The aggregate action performs aggregation on selected variables. It provides a wide range of summary statistics, including sum, mean, standard deviation, and more. This action is highly flexible, allowing for grouping by one or more variables, handling of time-series data with specified intervals, and creating customized output tables. It is a powerful tool for data summarization and preparation for further analysis.
| Parameter | Description |
|---|---|
| align | Specifies the alignment of the representative value with respect to an interval or bin. |
| bin | Specifies the minimum and maximum values of a bin. |
| casOut | Specifies the settings for an output table. |
| contribute | When the doESP parameter is True, you can specify a variable whose values within each aggregation interval are recorded. |
| contributeColumnLabel | Specifies a value to override the variable label from the contribute variable. |
| contributeColumnName | Specifies a value to override the variable name from the contribute variable. |
| contributeDelimiter | Specifies a delimiter that is used between concatenated values of the contribute variable. |
| contributeTrim | When set to True, leading and trailing blanks are removed from the formatted value of the contribute variable. |
| contributeUnroll | When set to True, each raw value from the contribute variable adds a row to the result table. |
| copyVars | Specifies the variables to copy from the input table to the output table. |
| doESP | When set to True, the action can take advantage of partitioning and ordering on the input table. |
| edgeId | Specifies a numeric variable whose values are used to order the values of each varSpecs specification that uses the FIRST, LAST, FNE, or LNE aggregator. |
| exclnpwgt | When set to True and a weight variable is specified, then observations with a non-positive weight value are excluded from the analysis. |
| excludeSelf | When set to True and the doESP parameter is True, the aggregation excludes the current observation's contribution. |
| freq | Specifies a numeric variable whose values are used as the frequency of analysis variable values. |
| freqStrict | This parameter is related to using the MODE aggregator. By default, observations with frequency values that are missing or less than 1 are excluded. |
| groupByLimit | Specifies the maximum number of levels in a group-by set. |
| groupedIntervalOutput | When set to True, save only one of the same aggregated intervals with respect to the last Id value. |
| id | Specifies a numeric variable that identifies the timestamp that is associated with each observation in the input table. |
| idEnd | Specifies the inclusive maximum value of the ID variable to be considered in the analysis. |
| idOutputName | Specifies the new name of the ID variable in the output table. |
| idRange | Specifies the inclusive minimum and maximum values of the ID variable to be considered in the analysis. |
| idStart | Specifies the inclusive minimum value of the ID variable to be considered in the analysis. |
| includeEmptyInterval | By default, intervals with a missing value for the ID variable are included in the output.
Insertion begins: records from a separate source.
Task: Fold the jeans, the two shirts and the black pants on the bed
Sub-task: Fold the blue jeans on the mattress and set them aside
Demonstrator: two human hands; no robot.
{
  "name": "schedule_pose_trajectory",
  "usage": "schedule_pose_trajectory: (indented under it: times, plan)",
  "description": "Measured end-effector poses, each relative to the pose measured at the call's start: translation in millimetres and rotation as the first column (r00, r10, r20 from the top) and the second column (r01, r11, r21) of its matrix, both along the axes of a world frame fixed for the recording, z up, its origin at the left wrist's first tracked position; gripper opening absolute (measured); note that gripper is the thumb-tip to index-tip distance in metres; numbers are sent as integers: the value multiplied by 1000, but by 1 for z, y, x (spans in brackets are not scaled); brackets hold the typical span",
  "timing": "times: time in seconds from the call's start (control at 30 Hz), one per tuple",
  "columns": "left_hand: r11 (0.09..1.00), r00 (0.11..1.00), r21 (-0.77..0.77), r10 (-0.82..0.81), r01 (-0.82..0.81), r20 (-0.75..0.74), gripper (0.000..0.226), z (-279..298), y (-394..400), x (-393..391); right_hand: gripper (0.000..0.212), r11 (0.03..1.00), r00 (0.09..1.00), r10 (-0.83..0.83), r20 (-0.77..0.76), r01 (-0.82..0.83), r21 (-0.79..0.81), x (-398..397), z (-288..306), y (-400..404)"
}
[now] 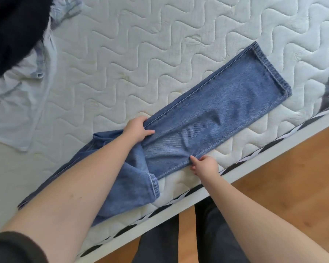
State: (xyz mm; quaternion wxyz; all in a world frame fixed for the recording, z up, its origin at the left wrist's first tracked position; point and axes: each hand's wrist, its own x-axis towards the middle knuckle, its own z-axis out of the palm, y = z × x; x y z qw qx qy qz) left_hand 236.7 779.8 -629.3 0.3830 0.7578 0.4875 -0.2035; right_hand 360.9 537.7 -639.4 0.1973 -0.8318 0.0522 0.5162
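Jeans [207,118] lie along the near edge of the bed [122,54], legs stacked, with the left hand [136,130] gripping the far seam and the right hand [204,165] pinching the near seam, seemingly to keep the layers aligned for folding.

Colours on the bed
The jeans [213,111] are blue denim with pale seams; the mattress [141,44] is white with a wavy quilted pattern; a white shirt [27,92] and black pants [11,35] lie beside; the floor [292,177] is orange-brown wood
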Motion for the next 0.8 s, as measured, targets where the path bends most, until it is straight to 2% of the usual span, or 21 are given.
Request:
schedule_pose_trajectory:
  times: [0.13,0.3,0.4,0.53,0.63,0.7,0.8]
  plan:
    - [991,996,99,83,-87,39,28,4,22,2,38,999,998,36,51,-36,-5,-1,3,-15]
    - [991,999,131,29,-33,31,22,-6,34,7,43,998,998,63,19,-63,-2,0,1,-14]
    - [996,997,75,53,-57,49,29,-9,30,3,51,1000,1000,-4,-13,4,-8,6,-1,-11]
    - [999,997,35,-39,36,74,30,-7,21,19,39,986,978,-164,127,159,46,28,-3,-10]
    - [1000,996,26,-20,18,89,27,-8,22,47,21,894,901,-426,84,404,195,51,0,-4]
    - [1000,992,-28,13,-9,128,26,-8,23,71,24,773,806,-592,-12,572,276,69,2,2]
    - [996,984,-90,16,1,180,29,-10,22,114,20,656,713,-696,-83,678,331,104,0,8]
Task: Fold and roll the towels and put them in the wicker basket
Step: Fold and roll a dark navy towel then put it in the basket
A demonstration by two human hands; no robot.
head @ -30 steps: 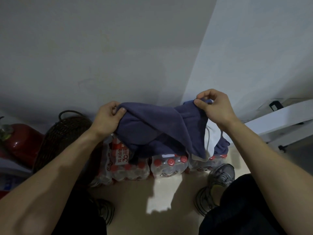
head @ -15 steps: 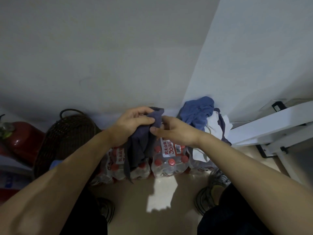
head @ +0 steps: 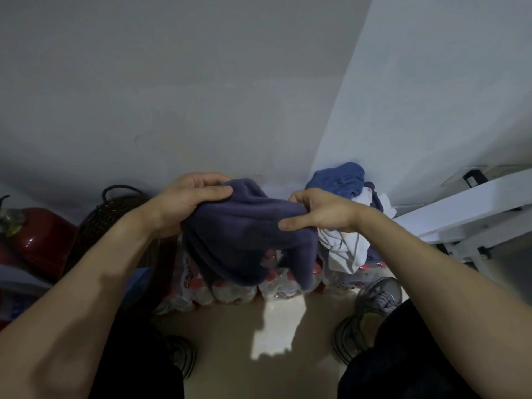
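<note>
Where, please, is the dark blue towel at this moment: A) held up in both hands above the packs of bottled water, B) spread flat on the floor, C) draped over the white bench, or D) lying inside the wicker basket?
A: the left hand and right hand each grip the bunched dark blue towel, which hangs above the packs of bottled water; the wicker basket stands apart at the left.

Grey walls (head: 201,96) meet at a corner above pale floor (head: 230,355), dimly lit.
</note>
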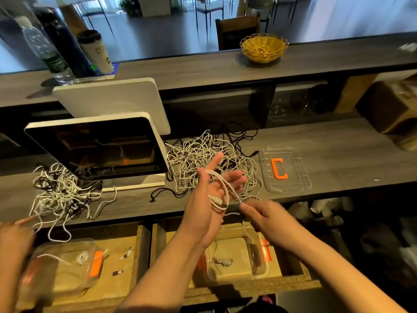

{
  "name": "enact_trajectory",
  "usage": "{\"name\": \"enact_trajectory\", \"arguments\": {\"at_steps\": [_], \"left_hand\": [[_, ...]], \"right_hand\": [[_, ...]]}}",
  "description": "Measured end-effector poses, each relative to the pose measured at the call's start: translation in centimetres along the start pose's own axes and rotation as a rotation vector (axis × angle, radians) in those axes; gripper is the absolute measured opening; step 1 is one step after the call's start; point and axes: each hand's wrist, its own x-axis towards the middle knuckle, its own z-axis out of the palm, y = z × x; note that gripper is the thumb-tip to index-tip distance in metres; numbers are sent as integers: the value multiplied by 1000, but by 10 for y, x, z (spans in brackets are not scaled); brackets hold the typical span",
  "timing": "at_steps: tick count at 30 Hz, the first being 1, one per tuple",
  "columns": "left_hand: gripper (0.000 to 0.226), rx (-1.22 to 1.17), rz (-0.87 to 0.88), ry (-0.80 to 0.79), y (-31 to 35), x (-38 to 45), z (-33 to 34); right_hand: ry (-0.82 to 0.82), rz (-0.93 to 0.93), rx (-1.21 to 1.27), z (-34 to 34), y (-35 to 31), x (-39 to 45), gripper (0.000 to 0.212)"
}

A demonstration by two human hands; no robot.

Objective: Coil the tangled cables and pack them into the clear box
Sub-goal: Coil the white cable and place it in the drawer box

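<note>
The left hand point(211, 193) is held up above the table point(338, 161) edge with fingers straight and spread, and a white cable point(222, 192) is looped around its palm. The right hand point(268, 216) pinches the loose end of this cable between its fingers, just beside the left palm. The tangled cables point(203, 159) lie on the table behind the hands, and a clear box point(239, 260) with one coiled cable inside is on the shelf below.
</note>
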Motion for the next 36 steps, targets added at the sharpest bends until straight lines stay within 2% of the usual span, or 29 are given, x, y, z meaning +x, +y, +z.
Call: {"name": "enact_trajectory", "arguments": {"at_steps": [8,17,19,21,24,27,29,32,34,36], "left_hand": [[50,-166,44,197,0,8,-16],[50,-57,76,304,-11,17,-20],[51,21,67,290,-15,18,-18],[54,199,61,271,-20,18,-17],[50,499,31,215,-28,18,-17],[52,632,-56,205,-30,20,-19],[58,630,-129,181,-31,20,-18],[64,461,-251,58,-31,17,-13],[62,332,-362,-31,-28,16,-7],[60,305,-434,-81,-26,15,-1]], "right_hand": [[-107,-51,-1,29,-22,-2,36],[-267,-28,-214,36,-31,-2,36],[-260,-41,-271,40,-33,-2,35],[-248,-61,-303,38,-34,-3,33],[-237,-84,-285,29,-37,-3,30],[-203,-137,-225,18,-42,-2,20],[-162,-164,-184,11,-42,-2,14],[-51,-169,-69,-3,-37,-2,12],[55,-195,-81,-13,-33,1,13],[150,-210,-111,-22,-30,6,14]]}}
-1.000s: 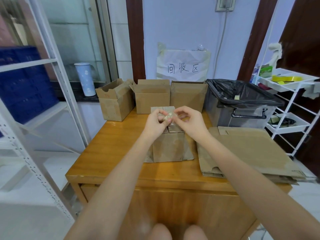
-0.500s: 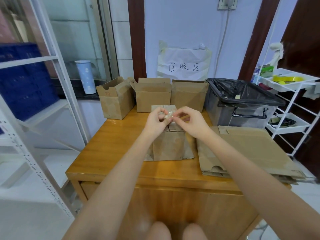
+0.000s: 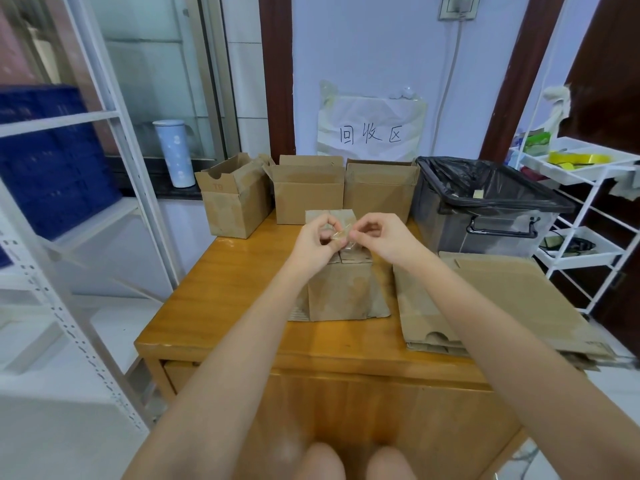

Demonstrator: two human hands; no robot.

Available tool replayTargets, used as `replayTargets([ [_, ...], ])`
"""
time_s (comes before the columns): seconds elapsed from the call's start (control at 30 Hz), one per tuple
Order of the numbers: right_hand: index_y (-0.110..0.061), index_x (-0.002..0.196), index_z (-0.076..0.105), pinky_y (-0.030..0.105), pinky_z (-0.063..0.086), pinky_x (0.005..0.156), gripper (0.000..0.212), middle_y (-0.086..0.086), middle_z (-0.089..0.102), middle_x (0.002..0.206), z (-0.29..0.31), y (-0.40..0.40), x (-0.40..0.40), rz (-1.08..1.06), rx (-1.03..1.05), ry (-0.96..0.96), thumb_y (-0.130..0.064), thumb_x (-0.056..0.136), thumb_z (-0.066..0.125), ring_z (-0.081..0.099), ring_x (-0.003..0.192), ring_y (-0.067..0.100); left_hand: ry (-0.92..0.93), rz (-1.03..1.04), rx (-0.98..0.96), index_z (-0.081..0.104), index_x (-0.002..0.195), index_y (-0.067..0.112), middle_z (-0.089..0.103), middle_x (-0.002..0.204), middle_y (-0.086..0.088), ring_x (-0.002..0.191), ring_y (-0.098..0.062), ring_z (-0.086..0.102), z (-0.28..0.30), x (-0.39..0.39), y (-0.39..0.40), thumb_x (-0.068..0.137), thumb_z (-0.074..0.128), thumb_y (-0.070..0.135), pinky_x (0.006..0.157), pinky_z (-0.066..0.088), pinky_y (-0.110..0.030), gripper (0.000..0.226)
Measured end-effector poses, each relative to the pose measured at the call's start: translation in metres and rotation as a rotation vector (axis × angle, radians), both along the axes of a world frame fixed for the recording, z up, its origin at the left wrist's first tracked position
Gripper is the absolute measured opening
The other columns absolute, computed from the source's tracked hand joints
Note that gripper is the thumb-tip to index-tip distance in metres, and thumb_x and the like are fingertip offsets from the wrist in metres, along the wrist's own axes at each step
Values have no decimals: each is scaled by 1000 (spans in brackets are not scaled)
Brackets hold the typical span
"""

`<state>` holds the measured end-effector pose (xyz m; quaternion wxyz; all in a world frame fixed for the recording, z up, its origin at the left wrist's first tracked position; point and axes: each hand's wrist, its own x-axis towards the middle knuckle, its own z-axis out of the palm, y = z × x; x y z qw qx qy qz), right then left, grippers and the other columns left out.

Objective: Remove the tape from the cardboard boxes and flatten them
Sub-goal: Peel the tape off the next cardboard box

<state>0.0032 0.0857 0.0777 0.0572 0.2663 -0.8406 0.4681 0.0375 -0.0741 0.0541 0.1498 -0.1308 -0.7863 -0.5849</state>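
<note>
Head view: both my hands, left hand (image 3: 317,242) and right hand (image 3: 384,237), pinch a tape wad (image 3: 341,236) above the box (image 3: 343,289); next, probably bin (image 3: 491,202) it, then flatten.

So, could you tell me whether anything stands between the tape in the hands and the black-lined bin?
Nothing visible does. The left hand and right hand pinch the crumpled tape above the small box; the bin stands open to the right, with only bare table between.
</note>
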Motion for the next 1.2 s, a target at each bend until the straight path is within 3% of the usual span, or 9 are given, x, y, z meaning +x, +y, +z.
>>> replayTargets([
  [0.17, -15, 80, 65, 30, 55, 78, 8, -1, 67, 81, -2, -10, -5, -115, 42, 112, -11, 86, 69, 66, 77, 17, 0, 1, 14, 50, 97, 5, 68, 70, 3, 63, 5, 63, 0, 1, -1, 92, 60, 3, 63, 44, -10, 12],
  [0.3, -15, 83, 65, 41, 57, 78, 6, -2, 66, 77, -6, -11, -11, -123, 2, 100, -11, 88, 67, 67, 78, 21, 2, -8, 12, 51, 105, 5, 69, 76, 1, 60, 7, 60, 1, 1, -3, 93, 60, 6, 61, 42, -8, 15],
  [0.47, -11, 86, 60, 22, 57, 60, 7, 10, 68, 82, -5, -8, -11, -95, -102, 29, -10, 93, 60, 69, 78, 25, -64, -67, -28, 51, 118, 15, 69, 92, 11, 80, 9, 64, 4, 3, -4, 85, 72, 20, 74, 47, -8, 40],
  [0.57, -9, 90, 59, 26, 59, 62, 5, 14, 70, 82, -5, -10, -11, -51, -85, 17, -12, 94, 59, 69, 77, 25, -35, -22, -4, 55, 112, 16, 69, 87, 10, 81, -6, 65, 3, 2, -5, 96, 57, 24, 79, 48, -20, 19],
  [0.67, -8, 99, 63, 30, 60, 69, 9, 13, 71, 85, -8, -7, -11, -27, -130, -24, -14, 95, 58, 70, 78, 23, 22, -5, -2, 56, 102, 19, 69, 78, 1, 74, -24, 58, 2, 0, -6, 100, 50, 15, 71, 45, -32, 7],
  [0.8, -12, 106, 67, 26, 58, 76, 16, 7, 70, 89, -6, 0, -8, 65, -191, -110, -19, 95, 59, 69, 80, 12, 30, -5, -2, 56, 99, 17, 69, 75, 0, 73, -15, 63, 3, 0, -7, 98, 52, 9, 72, 49, -20, 9],
  [0.97, -22, 106, 64, 24, 56, 81, 28, 1, 70, 97, 3, -1, -1, 91, -196, -263, -42, 97, 48, 70, 90, 15, -24, 67, 91, 58, 91, 24, 70, 88, -2, 81, -11, 67, 4, -3, -5, 96, 56, 9, 77, 50, -21, 16],
  [1.07, -17, 114, 65, 23, 56, 83, 34, 1, 71, 100, 4, 1, -2, 113, -157, -251, -41, 97, 48, 70, 94, 13, -29, 72, 114, 58, 92, 21, 70, 90, -6, 78, -10, 66, 6, -1, -3, 96, 55, 8, 71, 49, -18, 14],
  [1.2, -21, 100, 70, 19, 55, 79, 21, -2, 73, 91, 6, 3, -1, 117, -177, -276, -33, 96, 53, 70, 88, 8, -57, 68, 132, 59, 93, 16, 70, 88, 0, 86, -15, 65, 6, 0, -4, 95, 56, 7, 84, 50, -29, 10],
])
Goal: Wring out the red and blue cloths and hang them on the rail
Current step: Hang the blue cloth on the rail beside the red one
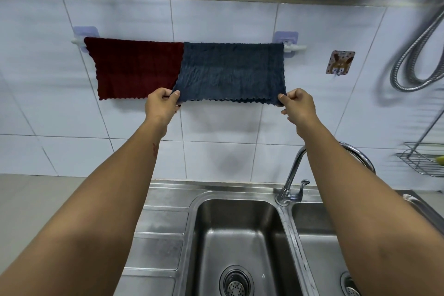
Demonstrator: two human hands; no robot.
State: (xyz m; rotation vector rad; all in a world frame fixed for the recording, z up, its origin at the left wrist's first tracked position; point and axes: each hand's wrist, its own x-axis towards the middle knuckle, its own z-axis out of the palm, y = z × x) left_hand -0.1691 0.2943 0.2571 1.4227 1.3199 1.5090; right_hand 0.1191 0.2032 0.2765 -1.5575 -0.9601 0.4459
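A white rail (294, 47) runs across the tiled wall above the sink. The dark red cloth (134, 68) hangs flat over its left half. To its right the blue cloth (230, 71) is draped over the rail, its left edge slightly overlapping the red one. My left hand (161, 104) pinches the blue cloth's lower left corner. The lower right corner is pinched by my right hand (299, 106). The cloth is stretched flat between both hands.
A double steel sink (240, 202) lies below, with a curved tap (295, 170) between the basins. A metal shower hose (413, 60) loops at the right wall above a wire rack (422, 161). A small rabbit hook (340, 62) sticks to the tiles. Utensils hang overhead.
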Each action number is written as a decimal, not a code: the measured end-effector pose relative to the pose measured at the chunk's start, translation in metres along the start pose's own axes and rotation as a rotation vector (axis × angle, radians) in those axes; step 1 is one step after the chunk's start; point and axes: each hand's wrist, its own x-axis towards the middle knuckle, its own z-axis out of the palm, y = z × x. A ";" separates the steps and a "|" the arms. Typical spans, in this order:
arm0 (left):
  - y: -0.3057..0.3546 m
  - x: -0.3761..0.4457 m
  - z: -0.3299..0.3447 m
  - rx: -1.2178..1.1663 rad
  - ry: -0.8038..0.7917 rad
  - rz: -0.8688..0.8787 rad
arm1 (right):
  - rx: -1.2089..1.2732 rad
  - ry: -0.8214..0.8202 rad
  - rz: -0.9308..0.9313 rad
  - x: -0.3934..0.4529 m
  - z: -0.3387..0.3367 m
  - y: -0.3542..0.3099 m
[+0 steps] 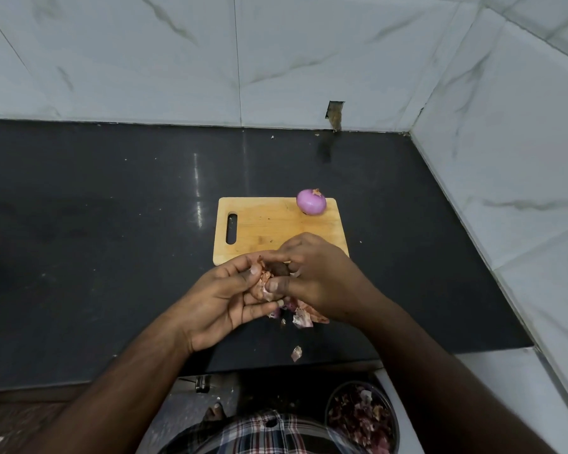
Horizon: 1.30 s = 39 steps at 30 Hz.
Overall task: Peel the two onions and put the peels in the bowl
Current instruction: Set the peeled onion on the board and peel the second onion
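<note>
Both hands, left hand [233,290] and right hand [315,273], pinch the second onion [277,270], whose papery, brittle-looking skin likely tears best from its tip.

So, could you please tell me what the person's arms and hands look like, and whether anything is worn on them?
Both forearms are bare, with no sleeves in view. The left hand and right hand carry no gloves, rings, watch or bracelets that I can see. The fingernails are short. The only clothing visible is a plaid shirt in red, white and dark checks, at the bottom of the head view.
</note>
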 end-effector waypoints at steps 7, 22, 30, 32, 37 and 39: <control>-0.002 -0.003 0.001 0.016 0.068 0.001 | -0.124 0.145 0.000 -0.001 0.005 0.004; -0.007 0.009 0.007 0.083 0.206 0.045 | 0.003 0.030 0.114 -0.013 0.008 0.006; -0.010 0.011 -0.001 0.840 0.381 0.246 | 0.436 0.098 0.226 -0.017 -0.003 0.020; -0.007 0.009 0.000 0.946 0.318 0.215 | 0.455 0.116 0.221 -0.018 -0.004 0.020; 0.002 0.005 0.001 1.108 0.224 0.241 | 0.483 0.125 0.210 -0.016 -0.001 0.019; 0.003 0.003 0.007 1.038 0.148 0.267 | 0.462 0.136 0.197 -0.015 0.002 0.018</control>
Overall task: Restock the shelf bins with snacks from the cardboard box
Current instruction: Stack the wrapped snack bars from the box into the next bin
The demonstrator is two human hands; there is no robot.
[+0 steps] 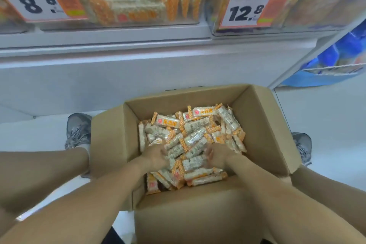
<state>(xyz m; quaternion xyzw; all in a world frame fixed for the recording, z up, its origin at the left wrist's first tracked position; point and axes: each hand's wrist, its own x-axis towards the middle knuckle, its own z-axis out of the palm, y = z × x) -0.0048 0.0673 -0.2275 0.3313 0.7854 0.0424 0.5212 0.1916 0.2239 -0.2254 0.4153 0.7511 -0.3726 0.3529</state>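
The snack bars (193,140), in orange-and-clear wrappers, are lying in a loose heap inside the open cardboard box (263,125), which is sitting on the floor between the person's two grey shoes (78,130), flaps folded outward, probably so both arms can be reaching in freely; the bars are too many and too tangled to be counted, several dozen at a guess; the left hand (154,156) and the right hand (219,155) are both pressing down into the pile from opposite sides, facing each other with bars between them, which suggests they are scooping a double handful together; the fingers are blurring with motion, so whether they are curling round bars or lying straight cannot be told; above, on the white shelf, a clear bin (138,0) is already holding matching bars, stacked and standing behind an 8.8 price tag (37,2), likely the one being refilled; a second bin (316,10), tagged 12.8, is holding different packets; blue packs (340,55) are hanging at the right
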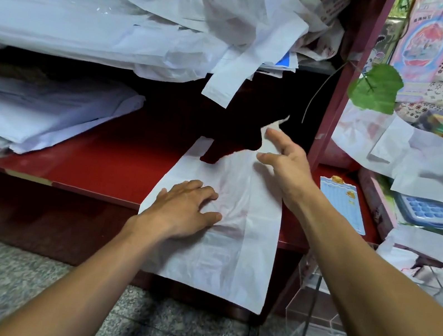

When set to False, these intervals are excluded. |
| includeMissing | By default, missing values are included in the analysis. When set to False, observations with missing values are excluded. |
| inputs | Specifies the input variables to use in the analysis. For raw numeric variables, the default aggregator is SUMMARY. For all other situations, the default aggregator is N. |
| interval | Specifies the time period for the accumulation of observations. |
| jumpingWindow | When set to True, specifies that aggregation occurs over a time window that can contain multiple intervals and aggregation is reset when the specified time range elapses. |
| keepRecord | When set to True, each observation's original value for the ID variable is kept without performing interval alignment. |
| keepRecordId | When set to True and the doESP parameter is True, each observation's original ID value is kept without performing interval alignment. |
| modeSingle | This parameter is related to using the MODE aggregator. By default, the most frequent value is 'missing' if all the distinct values have a frequency of 1. When set to True, the minimum of these distinct values is returned. |
| offset | Specifies the offset of each interval. |
| partKey | When the table is partitioned, you can specify a partition key so that the results are computed for the partition only. |
| pctlDef | Specifies how to compute quantile statistics (percentiles). |
| pti | Specifies the time value when the aggregation within an interval or a bin is terminated. |
| ptw | Specifies the subinterval with respect to each window interval. |
| raw | When set to True, raw values of the variables in the input parameter are used. |
| saveGroupbyFormat | By default, the formatted values of the groupBy variables from the input table are copied to the results. When set to False, the formatted values are not copied. |
| saveGroupbyRaw | By default, the raw values of the groupBy variables from the input table are copied to the results. When set to False, the raw values are not copied. |
| saveVariableColumn | By default, the variable name for each analysis variable is included in the results. When set to False, this column is not included. |
| saveVariableSpecification | By default, the results include a column that is named 'Variable Specification' to identify the varSpecs specification that produced the result. When set to False, this column is not included. |
| subBinOffset | Specifies an offset from the beginning of a bin. |
| subBinWidth | Specifies the width of the sub bin within a bin. |
| subInterval | Specifies a smaller interval to control the time period alignment within each interval for the aggregation of observations. |
| table | Specifies the input CAS table to be used by the action. |
| varSpecs | Specifies the variable to aggregate and the settings for the aggregator. |
| weight | Specifies a numeric variable whose values are used as the weight of numeric analysis variable values when the aggregator is SUMMARY. |
| windowBin | Specifies the minimum and maximum values of a window bin. |
| windowInt | Specifies the time window for the accumulation of observations with respect to each time interval. |
| windowOffset | Specifies the offset of each window interval. |
| windowSubBinOffset | Specifies the starting point within a window bin in which record values are aggregated. |
| windowSubBinWidth | Specifies the width of the sub bin within each windowBin. |
| windowSubInt | Specifies a smaller interval to control the sub time period alignment within each window interval for the aggregation of observations. |
The following code creates a sample CAS table named 'cars' which contains information about various car models, including their make, model, type, origin, horsepower, and MSRP. This table will be used in the subsequent examples to demonstrate the capabilities of the 'aggregate' action.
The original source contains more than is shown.